LEADING LIGHT
Creative luminaries praise Hepworth’s enduring legacy
Jonathan Anderson, fashion designer
‘There is something deeply personal about Hepworth’s forms: they are incredibly sensual somehow. If you look at her early carvings of the female body, or her depiction of families, it’s so fascinating – you see something taken down to its essence. I went to the London College of Fashion and I used to walk past her Winged Figure sculpture on the John Lewis building every day. The idea that the objects she makes can live in a domestic space or an urban setting, but can also compete with nature, is one of the things I find deeply inspiring.’
Margaret Howell, fashion designer
‘Barbara Hepworth’s work has integrity, and the ability to surprise and stimulate.
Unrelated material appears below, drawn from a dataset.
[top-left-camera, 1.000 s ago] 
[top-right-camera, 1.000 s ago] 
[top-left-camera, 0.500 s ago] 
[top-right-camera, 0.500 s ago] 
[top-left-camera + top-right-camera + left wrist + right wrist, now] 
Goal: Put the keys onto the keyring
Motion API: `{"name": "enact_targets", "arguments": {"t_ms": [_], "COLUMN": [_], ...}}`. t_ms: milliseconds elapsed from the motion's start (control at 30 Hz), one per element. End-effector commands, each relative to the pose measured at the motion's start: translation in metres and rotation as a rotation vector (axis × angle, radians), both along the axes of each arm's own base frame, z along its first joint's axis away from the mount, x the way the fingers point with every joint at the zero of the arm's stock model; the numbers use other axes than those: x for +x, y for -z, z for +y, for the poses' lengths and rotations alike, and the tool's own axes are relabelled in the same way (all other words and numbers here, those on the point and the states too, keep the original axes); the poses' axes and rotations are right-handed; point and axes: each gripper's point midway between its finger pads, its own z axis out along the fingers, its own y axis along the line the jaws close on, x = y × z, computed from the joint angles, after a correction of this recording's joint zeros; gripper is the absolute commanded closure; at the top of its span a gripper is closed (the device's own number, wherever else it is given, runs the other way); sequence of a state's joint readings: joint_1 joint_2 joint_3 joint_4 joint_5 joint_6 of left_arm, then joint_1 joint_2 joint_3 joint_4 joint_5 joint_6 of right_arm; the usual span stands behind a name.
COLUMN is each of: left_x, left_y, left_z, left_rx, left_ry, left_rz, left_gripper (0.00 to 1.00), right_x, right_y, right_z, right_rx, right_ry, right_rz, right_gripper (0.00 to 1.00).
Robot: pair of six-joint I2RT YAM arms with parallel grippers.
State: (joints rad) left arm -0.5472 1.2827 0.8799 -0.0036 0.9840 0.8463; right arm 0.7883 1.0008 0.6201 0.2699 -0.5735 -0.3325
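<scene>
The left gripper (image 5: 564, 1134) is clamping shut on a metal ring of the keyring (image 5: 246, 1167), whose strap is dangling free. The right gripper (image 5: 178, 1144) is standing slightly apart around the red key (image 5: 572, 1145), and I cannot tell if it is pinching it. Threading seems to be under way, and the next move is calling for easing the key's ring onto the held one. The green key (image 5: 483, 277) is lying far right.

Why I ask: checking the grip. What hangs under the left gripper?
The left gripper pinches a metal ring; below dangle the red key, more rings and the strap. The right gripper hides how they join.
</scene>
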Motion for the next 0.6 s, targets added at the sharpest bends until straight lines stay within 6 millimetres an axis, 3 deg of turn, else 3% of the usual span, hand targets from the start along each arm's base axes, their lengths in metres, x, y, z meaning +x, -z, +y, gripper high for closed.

I was inspired by a photograph of Hepworth wearing her windcheater – sleeves rolled up, chisel
in hand – to design my version of a windcheater, but that inspiration came from her attitude. She succeeded in a challenging, predominantly male-led field, and it’s thanks to her strength, discipline and dedication that she had a vital role in changing the form and scale of sculpture.’
Ali Smith, writer
‘What a voice. Hepworth was one of our most eloquent speakers on time, on life, on what we make of these, and on the art process at the core of both. Fiercely intelligent, always striving against any falsity or pretension, both in what she said and what she made, she defined art as the opposite of elitism and was committed to the “universal language” she knew it to be.’